Could Congress Extend the Wash Sale Rule to Cryptocurrency?
For years, crypto has sat outside a tax rule that applies to stocks and other securities, and lawmakers have repeatedly signaled they’d like to close that gap.
The short answer
The wash sale rule currently applies to securities like stocks, not to cryptocurrency, because crypto is generally classified as property rather than a security for tax purposes. Congress has introduced proposals in multiple recent sessions to extend the rule to crypto, and while none have become law yet, the repeated attempts suggest it remains an active area of potential change.
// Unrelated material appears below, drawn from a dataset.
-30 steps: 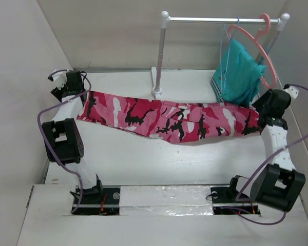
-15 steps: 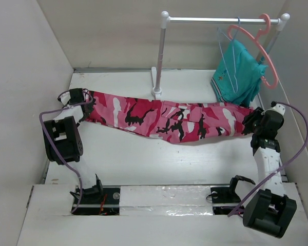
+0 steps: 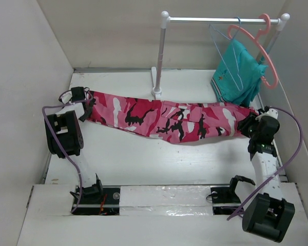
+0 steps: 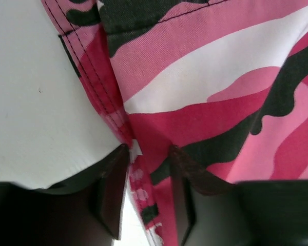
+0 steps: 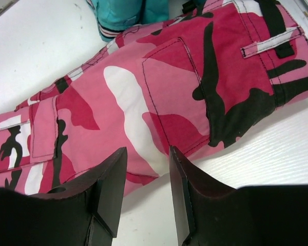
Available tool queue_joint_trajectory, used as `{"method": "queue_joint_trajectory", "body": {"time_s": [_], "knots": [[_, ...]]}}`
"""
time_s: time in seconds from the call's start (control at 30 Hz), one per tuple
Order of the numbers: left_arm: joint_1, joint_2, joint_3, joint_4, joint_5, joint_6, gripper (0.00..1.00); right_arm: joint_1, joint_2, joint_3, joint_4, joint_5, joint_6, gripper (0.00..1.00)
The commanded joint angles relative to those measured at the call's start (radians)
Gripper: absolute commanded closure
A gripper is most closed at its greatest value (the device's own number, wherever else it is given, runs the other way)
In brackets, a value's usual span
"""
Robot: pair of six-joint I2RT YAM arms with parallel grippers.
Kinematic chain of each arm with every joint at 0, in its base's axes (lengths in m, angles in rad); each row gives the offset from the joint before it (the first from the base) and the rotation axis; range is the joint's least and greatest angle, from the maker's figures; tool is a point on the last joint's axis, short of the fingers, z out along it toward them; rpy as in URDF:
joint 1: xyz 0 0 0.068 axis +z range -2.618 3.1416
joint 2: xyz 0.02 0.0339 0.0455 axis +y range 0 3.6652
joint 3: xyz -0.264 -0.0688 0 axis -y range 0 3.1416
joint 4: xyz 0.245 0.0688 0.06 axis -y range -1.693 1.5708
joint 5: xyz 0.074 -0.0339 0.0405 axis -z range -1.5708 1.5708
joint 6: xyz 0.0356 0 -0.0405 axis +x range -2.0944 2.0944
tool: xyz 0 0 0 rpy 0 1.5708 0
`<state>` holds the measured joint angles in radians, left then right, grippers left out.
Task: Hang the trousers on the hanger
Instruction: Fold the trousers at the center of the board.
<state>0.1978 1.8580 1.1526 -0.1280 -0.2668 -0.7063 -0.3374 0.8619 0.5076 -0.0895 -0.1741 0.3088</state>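
Since the earlier frame the right hand (image 5: 143, 197) has withdrawn, slightly parted and empty, while the left hand (image 4: 143, 197) clamps the trousers (image 3: 169, 119) hem; no legible writing.

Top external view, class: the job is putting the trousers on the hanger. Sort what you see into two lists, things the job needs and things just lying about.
Needed:
camouflage trousers, spread across the table
light-blue wire hanger, on the rail
left pincer, at one end of the trousers
right pincer, at the other end

Just there:
teal garment
salmon-pink plastic hanger
clothes rail

Right claw (image 5: 143, 169) off trousers (image 3: 169, 119)
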Motion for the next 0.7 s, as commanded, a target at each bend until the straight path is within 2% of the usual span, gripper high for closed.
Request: {"method": "queue_joint_trajectory", "body": {"time_s": [0.0, 0.07, 0.13, 0.23, 0.27, 0.3, 0.33, 0.43, 0.5, 0.53, 0.67], "knots": [[0.002, 0.000, 0.024, 0.020, -0.037, -0.009, 0.69, 0.008, -0.020, -0.009, 0.036, 0.047, 0.003, 0.56], [0.002, -0.008, 0.021, 0.031, -0.054, 0.011, 0.78, -0.026, -0.024, -0.030, 0.046, 0.081, 0.019, 0.55], [0.002, -0.016, 0.018, 0.056, -0.071, 0.028, 0.83, -0.061, -0.020, -0.047, 0.062, 0.065, 0.035, 0.48], [0.002, -0.029, 0.007, 0.085, -0.092, 0.056, 0.99, -0.121, 0.003, -0.064, 0.079, 0.025, 0.047, 0.43], [0.011, -0.033, -0.002, 0.091, -0.094, 0.065, 1.00, -0.130, 0.008, -0.063, 0.065, 0.034, 0.049, 0.41], [0.011, -0.040, -0.007, 0.099, -0.094, 0.067, 1.00, -0.149, 0.011, -0.064, 0.057, 0.051, 0.056, 0.33], [0.011, -0.043, -0.011, 0.103, -0.091, 0.070, 1.00, -0.161, 0.014, -0.073, 0.062, 0.083, 0.071, 0.30], [0.011, -0.057, -0.017, 0.108, -0.091, 0.076, 1.00, -0.236, 0.017, -0.121, 0.108, 0.079, 0.101, 0.19], [0.011, -0.068, -0.027, 0.113, -0.092, 0.076, 1.00, -0.273, 0.043, -0.139, 0.171, 0.064, 0.115, 0.18], [0.011, -0.072, -0.030, 0.113, -0.091, 0.076, 1.00, -0.300, 0.092, -0.138, 0.206, 0.006, 0.127, 0.17], [0.011, -0.083, -0.019, 0.097, -0.097, 0.088, 1.00, -0.301, 0.210, -0.081, 0.227, -0.025, 0.157, 0.20]]}}
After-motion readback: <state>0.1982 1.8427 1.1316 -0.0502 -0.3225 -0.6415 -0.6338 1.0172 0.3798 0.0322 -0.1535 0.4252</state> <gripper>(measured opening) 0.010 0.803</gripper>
What the wash sale rule actually does
For securities, the wash sale rule disallows a loss deduction if a substantially identical asset is repurchased within 30 days before or after the sale that generated the loss, a mechanism distinct from specific identification accounting, which affects which lots are considered sold in the first place. It exists to prevent someone from selling an asset purely to realize a tax loss while immediately buying it back and keeping their position essentially unchanged.
Why crypto has been treated differently
Because crypto is generally treated as property rather than a security, the wash sale rule as currently written doesn’t apply to it. This has meant that tax-loss harvesting with crypto can, under current rules, involve selling at a loss and repurchasing the same asset almost immediately, in a way that wouldn’t be permitted with a stock experiencing the same price movement.
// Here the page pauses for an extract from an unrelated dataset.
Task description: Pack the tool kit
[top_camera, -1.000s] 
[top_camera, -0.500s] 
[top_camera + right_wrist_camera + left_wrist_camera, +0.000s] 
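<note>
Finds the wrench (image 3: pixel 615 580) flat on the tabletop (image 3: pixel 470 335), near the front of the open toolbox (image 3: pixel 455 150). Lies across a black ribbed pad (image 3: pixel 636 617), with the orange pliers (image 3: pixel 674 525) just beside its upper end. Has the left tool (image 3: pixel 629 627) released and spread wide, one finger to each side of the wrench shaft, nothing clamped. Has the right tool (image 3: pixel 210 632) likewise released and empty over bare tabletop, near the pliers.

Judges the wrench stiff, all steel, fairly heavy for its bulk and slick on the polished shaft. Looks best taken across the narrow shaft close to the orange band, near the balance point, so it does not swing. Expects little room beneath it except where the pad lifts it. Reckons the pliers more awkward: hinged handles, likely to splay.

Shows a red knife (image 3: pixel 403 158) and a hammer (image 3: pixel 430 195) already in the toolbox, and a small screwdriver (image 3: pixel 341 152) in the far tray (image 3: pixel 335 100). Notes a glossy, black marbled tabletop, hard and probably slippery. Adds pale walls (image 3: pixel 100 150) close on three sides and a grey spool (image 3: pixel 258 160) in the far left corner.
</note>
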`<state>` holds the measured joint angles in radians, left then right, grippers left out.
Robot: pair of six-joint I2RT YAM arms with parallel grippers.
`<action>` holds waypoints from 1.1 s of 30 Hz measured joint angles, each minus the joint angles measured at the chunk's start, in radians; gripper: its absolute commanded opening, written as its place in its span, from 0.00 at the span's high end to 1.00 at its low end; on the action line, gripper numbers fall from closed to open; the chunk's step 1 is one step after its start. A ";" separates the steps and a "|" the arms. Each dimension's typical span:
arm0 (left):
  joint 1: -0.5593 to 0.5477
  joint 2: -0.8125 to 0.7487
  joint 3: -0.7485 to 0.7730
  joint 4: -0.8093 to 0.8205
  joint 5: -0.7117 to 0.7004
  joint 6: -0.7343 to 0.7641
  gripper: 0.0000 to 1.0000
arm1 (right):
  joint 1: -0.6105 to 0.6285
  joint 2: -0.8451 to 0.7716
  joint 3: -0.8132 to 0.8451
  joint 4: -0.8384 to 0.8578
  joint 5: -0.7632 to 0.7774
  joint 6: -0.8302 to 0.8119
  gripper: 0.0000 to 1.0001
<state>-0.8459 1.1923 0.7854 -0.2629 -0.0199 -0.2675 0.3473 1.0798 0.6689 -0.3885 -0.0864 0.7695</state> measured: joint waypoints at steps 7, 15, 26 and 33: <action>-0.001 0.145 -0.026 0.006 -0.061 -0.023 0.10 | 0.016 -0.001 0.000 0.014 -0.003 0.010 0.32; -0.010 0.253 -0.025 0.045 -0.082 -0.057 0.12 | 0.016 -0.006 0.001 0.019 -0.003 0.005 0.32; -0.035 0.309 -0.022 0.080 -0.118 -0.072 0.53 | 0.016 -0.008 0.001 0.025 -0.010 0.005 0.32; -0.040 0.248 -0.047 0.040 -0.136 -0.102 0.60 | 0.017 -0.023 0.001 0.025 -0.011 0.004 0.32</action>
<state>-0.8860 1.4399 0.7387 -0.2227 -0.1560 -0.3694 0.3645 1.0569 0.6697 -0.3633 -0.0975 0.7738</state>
Why this keeps coming up in Congress
- Revenue considerations. Extending the wash sale rule to crypto has been included in various proposed tax packages, partly because closing the gap is estimated to generate additional tax revenue.
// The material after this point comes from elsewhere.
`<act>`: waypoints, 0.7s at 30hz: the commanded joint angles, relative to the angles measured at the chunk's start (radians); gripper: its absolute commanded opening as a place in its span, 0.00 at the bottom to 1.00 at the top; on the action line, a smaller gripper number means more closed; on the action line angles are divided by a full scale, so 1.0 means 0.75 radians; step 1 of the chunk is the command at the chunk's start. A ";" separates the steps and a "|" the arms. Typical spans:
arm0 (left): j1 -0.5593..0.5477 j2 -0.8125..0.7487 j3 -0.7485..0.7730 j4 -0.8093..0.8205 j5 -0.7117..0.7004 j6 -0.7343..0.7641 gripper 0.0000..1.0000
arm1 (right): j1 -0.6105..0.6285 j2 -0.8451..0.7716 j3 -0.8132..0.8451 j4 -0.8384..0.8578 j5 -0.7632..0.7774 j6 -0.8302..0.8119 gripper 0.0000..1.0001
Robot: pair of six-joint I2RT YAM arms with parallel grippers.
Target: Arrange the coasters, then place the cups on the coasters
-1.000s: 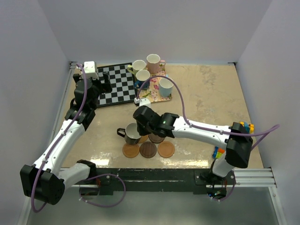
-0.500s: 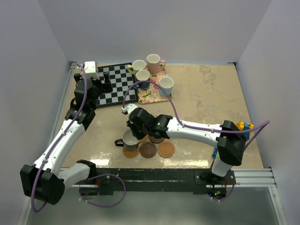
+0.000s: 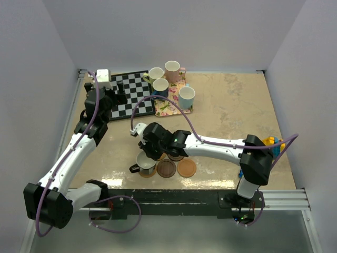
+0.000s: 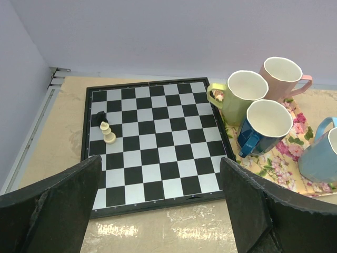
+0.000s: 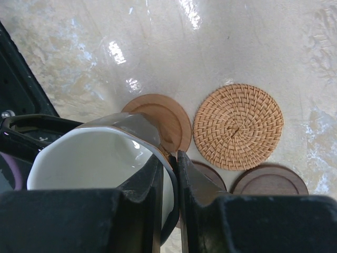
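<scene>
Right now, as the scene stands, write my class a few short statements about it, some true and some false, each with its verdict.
1. The right end effector grips the black cup by its rim. True.
2. The left end effector is shut. False: it is open and empty, above the chessboard.
3. The tray holds the pink cup, yellow-green cup, dark blue cup and light blue cup. True.
4. The pink cup lies on its side. False: it stands upright.
</scene>
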State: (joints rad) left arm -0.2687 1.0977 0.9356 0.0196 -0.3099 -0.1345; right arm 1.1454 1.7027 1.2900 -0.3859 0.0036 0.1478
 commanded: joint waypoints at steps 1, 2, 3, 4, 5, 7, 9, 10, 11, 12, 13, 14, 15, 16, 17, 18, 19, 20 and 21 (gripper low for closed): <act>0.000 0.005 -0.004 0.056 0.016 0.016 0.98 | 0.009 0.010 0.057 0.093 -0.029 -0.031 0.00; 0.000 0.005 -0.004 0.056 0.019 0.016 0.98 | 0.009 0.014 0.057 0.097 -0.017 -0.029 0.00; 0.000 0.005 -0.004 0.056 0.021 0.014 0.98 | 0.011 0.018 0.061 0.095 -0.013 -0.029 0.00; 0.000 0.007 -0.004 0.056 0.021 0.014 0.98 | 0.011 0.022 0.064 0.095 -0.009 -0.029 0.00; 0.000 0.007 -0.004 0.056 0.021 0.014 0.99 | 0.013 0.027 0.068 0.095 -0.009 -0.031 0.00; 0.000 0.007 -0.004 0.056 0.021 0.014 0.98 | 0.013 0.035 0.074 0.095 -0.009 -0.033 0.00; 0.000 0.007 -0.004 0.054 0.021 0.014 0.98 | 0.017 0.039 0.078 0.095 0.017 -0.033 0.00; 0.000 0.009 -0.004 0.056 0.023 0.014 0.98 | 0.019 0.043 0.078 0.093 0.022 -0.035 0.00; 0.000 0.009 -0.004 0.054 0.023 0.014 0.99 | 0.021 0.045 0.078 0.093 0.030 -0.042 0.00; 0.000 0.007 -0.004 0.056 0.025 0.014 0.98 | 0.021 0.047 0.078 0.093 0.036 -0.044 0.00; 0.000 0.009 -0.002 0.056 0.025 0.014 0.99 | 0.023 0.047 0.074 0.095 0.036 -0.044 0.00; 0.000 0.007 -0.004 0.056 0.025 0.014 0.99 | 0.023 0.047 0.074 0.097 0.038 -0.046 0.00; 0.000 0.009 -0.004 0.056 0.025 0.014 0.98 | 0.025 0.049 0.068 0.105 0.038 -0.048 0.00; 0.000 0.007 -0.002 0.056 0.025 0.014 0.99 | 0.027 0.045 0.068 0.111 0.042 -0.050 0.00; 0.000 0.009 -0.004 0.056 0.025 0.014 0.98 | 0.029 0.045 0.066 0.118 0.044 -0.050 0.00; 0.000 0.009 -0.004 0.056 0.027 0.014 0.98 | 0.031 0.047 0.066 0.124 0.048 -0.052 0.00; 0.000 0.011 -0.002 0.056 0.027 0.012 0.99 | 0.031 0.049 0.066 0.132 0.052 -0.056 0.00; 0.000 0.009 -0.002 0.056 0.029 0.012 0.99 | 0.031 0.051 0.066 0.138 0.054 -0.054 0.00; 0.000 0.011 -0.004 0.056 0.029 0.012 0.98 | 0.031 0.055 0.068 0.142 0.054 -0.058 0.00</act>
State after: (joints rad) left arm -0.2687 1.1015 0.9348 0.0200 -0.2985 -0.1345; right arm 1.1614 1.7607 1.2900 -0.3763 0.0357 0.1143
- Consistency arguments. Some lawmakers have argued that treating crypto differently from other similarly volatile assets creates an inconsistency in the tax code that doesn’t have a strong policy justification.
- Repeated but stalled proposals. Versions of this change have appeared in budget proposals and standalone bills across multiple recent years without being enacted, reflecting both interest in the change and the broader difficulty of passing tax legislation.
What “could change” means for planning purposes
None of this means a change is imminent or certain — tax legislation often stalls, gets modified significantly before passage, or doesn’t move at all in a given session. But the pattern of repeated proposals is a reasonable signal that the current treatment shouldn’t be assumed to be permanent, particularly for anyone building a strategy around it for future tax years.
Why this connects to broader crypto tax uncertainty
This sits alongside other areas of crypto tax treatment that remain unsettled or subject to change, including questions about cost basis tracking and how specific transactions get classified. Tax rules in this space have moved substantially over the past several years and are reasonably likely to keep evolving as both crypto markets and lawmaker attention continue to develop.
What to weigh
Because tax rules change and depend on individual circumstances, anyone factoring the current wash sale gap into a broader financial approach — including how many years back a return could be amended if past filings need revisiting — should treat it as a feature of today’s rules rather than a permanent one. Checking current guidance before relying on this treatment for tax filings, and staying aware of proposed legislation, is a reasonable way to stay ahead of a change that lawmakers have shown consistent interest in making.
The bottom line
Crypto currently sits outside the wash sale rule because of how it’s classified for tax purposes, but Congress has repeatedly proposed changing that, and the underlying policy debate hasn’t gone away. Treating current rules as changeable, rather than fixed, is the more realistic way to think about this particular gap.